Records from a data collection
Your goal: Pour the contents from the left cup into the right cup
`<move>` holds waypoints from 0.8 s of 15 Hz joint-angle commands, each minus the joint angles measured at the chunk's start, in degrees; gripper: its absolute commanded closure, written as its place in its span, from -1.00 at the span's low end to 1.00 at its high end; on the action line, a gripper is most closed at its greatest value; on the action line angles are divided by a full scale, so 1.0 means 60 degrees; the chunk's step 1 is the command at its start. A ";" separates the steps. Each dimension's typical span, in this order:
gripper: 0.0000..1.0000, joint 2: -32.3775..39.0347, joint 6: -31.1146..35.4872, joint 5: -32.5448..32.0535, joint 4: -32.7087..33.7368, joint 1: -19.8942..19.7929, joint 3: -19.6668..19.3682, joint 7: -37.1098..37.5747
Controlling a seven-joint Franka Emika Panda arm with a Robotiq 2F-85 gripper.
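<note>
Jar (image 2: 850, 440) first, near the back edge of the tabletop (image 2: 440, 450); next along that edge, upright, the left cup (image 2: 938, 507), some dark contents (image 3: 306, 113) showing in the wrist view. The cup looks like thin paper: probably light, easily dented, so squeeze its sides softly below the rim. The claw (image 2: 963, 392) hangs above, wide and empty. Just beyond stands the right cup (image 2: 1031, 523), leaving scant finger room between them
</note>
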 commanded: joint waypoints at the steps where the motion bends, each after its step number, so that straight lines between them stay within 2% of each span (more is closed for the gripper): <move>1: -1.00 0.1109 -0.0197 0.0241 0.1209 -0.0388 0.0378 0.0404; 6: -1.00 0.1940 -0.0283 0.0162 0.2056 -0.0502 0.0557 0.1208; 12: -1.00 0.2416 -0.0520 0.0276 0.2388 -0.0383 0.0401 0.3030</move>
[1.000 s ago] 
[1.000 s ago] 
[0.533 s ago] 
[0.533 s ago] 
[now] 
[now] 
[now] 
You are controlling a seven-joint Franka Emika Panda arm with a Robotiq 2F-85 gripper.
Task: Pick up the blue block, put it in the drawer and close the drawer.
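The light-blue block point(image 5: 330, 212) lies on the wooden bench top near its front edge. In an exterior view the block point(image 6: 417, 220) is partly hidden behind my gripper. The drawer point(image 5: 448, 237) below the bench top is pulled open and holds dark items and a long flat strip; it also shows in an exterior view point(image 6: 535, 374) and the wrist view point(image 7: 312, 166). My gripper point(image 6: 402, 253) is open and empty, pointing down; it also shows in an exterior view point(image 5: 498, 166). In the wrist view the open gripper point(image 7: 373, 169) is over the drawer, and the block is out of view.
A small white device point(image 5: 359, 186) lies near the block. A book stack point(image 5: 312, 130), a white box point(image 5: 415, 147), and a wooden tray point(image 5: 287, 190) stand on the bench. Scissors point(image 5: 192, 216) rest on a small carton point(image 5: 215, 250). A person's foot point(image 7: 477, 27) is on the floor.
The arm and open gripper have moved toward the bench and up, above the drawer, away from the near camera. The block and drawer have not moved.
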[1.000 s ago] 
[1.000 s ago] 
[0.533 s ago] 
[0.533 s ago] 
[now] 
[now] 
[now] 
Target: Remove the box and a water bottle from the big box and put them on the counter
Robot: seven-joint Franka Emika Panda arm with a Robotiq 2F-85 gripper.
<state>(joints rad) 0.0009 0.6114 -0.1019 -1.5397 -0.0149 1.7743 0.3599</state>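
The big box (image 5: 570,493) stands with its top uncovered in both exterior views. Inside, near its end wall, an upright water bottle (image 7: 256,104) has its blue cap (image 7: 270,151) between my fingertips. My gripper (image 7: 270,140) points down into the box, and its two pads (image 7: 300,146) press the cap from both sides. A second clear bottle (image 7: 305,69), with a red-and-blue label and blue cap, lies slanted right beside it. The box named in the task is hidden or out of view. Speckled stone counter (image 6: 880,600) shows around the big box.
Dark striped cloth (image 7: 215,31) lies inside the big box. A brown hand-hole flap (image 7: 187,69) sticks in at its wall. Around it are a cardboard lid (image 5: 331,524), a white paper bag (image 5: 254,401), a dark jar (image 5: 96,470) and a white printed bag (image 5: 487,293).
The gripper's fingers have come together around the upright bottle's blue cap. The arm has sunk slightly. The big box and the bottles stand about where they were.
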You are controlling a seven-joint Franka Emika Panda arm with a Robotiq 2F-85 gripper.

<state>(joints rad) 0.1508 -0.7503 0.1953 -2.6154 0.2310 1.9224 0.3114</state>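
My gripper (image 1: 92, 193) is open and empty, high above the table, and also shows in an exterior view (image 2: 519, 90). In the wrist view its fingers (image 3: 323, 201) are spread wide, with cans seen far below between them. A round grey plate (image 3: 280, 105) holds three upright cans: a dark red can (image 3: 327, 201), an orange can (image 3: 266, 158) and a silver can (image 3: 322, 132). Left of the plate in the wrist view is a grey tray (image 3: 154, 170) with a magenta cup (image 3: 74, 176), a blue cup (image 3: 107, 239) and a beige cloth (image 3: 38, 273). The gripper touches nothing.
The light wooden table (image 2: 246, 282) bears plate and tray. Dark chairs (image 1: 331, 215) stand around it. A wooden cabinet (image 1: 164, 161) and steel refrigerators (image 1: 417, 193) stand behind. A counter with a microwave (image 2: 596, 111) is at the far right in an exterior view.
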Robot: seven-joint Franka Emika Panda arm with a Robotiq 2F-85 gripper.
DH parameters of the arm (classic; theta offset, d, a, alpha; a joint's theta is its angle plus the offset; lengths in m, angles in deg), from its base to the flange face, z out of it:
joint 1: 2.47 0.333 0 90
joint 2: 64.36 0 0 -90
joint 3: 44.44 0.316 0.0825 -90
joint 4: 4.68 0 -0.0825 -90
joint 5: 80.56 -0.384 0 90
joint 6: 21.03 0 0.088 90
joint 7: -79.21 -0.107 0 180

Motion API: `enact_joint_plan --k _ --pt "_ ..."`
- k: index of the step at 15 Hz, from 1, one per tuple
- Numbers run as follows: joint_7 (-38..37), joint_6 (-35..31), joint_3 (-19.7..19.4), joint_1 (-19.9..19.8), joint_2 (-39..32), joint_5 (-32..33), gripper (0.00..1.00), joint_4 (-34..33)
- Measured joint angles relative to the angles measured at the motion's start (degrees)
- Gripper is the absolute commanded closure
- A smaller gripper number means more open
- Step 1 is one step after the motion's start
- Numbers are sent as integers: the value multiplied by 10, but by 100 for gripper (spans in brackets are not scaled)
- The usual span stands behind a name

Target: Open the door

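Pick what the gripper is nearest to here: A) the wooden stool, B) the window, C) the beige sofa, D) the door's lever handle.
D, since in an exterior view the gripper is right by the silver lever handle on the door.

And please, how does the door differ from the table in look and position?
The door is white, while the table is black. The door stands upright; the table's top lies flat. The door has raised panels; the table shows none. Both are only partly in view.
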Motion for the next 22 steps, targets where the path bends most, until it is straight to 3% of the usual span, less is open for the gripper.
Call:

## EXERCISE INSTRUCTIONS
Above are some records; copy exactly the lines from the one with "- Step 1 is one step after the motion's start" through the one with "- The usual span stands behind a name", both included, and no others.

## RESPONSE AREA
- Step 1 is one step after the motion's start
- Numbers are sent as integers: the value multiplied by 10, but by 100 for gripper (spans in brackets are not scaled)
- The usual span stands behind a name

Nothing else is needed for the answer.